Back to Airtime the yellow kite went.  If this story read like a Visa add it would go like this:

Kite: Free1st kite repair: $150

Husband fibbing about kite damage: 1lb. of flesh

The look on Airtime’s sewer’s face when the kite is returned for more repairs: priceless

Ultimately the point of this whole sordid story is; yes, damaging your kite is a huge bummer but there are some amazing services to help with the big “NO BIG DEALS” and some field 1st aid that you can do that can save the life of the kite in a pinch.

Help with the big “NO BIG DEALS”:

Airtime, an Oregon based one stop kite and sail repair biz in Hood River, Oregon.  They have all sorts of goodies such as bladders and sail tape.

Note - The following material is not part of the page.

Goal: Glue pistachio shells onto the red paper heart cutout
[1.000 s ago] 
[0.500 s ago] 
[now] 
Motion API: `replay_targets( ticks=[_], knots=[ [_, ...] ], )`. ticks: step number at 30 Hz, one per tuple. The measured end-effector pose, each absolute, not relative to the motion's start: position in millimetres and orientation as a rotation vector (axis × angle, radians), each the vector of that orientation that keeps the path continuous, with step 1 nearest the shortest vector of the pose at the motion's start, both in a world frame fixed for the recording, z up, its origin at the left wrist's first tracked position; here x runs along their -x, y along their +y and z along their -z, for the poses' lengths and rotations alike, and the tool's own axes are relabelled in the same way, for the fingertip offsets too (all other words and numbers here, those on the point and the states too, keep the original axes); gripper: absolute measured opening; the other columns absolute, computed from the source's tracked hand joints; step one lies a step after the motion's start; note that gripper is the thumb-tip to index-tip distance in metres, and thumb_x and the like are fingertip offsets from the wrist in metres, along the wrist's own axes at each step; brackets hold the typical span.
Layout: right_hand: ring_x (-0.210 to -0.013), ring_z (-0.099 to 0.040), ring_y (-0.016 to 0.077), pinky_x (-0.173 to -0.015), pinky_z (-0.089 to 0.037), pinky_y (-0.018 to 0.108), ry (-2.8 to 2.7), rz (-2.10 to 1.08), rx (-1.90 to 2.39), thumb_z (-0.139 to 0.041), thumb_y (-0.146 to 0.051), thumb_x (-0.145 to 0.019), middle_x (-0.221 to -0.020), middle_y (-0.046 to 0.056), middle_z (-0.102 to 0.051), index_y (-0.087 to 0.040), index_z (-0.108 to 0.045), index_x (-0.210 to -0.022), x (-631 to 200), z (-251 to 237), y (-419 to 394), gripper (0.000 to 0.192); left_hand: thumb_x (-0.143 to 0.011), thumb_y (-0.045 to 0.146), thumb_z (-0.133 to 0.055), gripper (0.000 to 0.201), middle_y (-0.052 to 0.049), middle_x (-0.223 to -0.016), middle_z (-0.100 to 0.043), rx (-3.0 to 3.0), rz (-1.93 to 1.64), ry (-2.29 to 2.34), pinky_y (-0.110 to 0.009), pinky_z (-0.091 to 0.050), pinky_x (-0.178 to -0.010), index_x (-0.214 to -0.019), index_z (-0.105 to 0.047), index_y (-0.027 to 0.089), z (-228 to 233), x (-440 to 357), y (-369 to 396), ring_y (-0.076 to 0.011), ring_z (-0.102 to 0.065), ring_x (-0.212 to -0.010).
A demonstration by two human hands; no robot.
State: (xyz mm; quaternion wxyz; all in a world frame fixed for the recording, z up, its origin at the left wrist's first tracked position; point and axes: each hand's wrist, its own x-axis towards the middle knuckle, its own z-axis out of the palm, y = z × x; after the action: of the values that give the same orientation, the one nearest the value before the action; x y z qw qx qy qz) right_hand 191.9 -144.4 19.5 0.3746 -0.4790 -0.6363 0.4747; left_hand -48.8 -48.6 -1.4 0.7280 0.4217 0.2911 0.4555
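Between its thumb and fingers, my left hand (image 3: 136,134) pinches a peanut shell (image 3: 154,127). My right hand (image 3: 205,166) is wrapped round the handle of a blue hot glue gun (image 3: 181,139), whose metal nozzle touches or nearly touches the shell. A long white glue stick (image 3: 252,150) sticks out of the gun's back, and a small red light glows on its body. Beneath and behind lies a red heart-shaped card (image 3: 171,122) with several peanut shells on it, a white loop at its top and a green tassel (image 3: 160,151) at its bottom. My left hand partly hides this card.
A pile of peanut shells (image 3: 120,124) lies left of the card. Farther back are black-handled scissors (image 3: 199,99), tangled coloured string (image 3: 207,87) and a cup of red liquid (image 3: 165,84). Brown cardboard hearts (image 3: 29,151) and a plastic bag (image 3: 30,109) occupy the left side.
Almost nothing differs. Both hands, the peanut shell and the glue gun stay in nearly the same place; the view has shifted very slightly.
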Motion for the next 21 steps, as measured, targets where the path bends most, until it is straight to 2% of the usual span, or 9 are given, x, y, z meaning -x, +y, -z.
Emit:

 Windfire Designs out of Florida, looks like they do amazing repair work.  Windfire also builds art kites, which are very fun to look at too..

Kitefix is a great site to help any kilter put together their kite 1st aide kit .

 Kite Gear Box also has sail tape in many colors sold by the foot and tonics and ointments to extend your kite’s life.


Are they Strings or Lines?

Before I kited I once asked my husband about his strings.  The look of pure annoyance he shot me before he corrected me saying: “Lines, not stings.” was enough to tell me I had stumbled upon gold in my hag bag of tools for ribbing my husband.  It was pure bliss every time I would say something like: “Oh honey, did you tangle your strings again?”

My overuse of the string thing turned it into a family joke; we declare that whenever our lines take more than 30 seconds to untangle they officially fall in the category of strings.  If someone gaffes putting away their lines one of us will tease: “Is this your version of string theory?” or “Planning on knitting with this yarn?”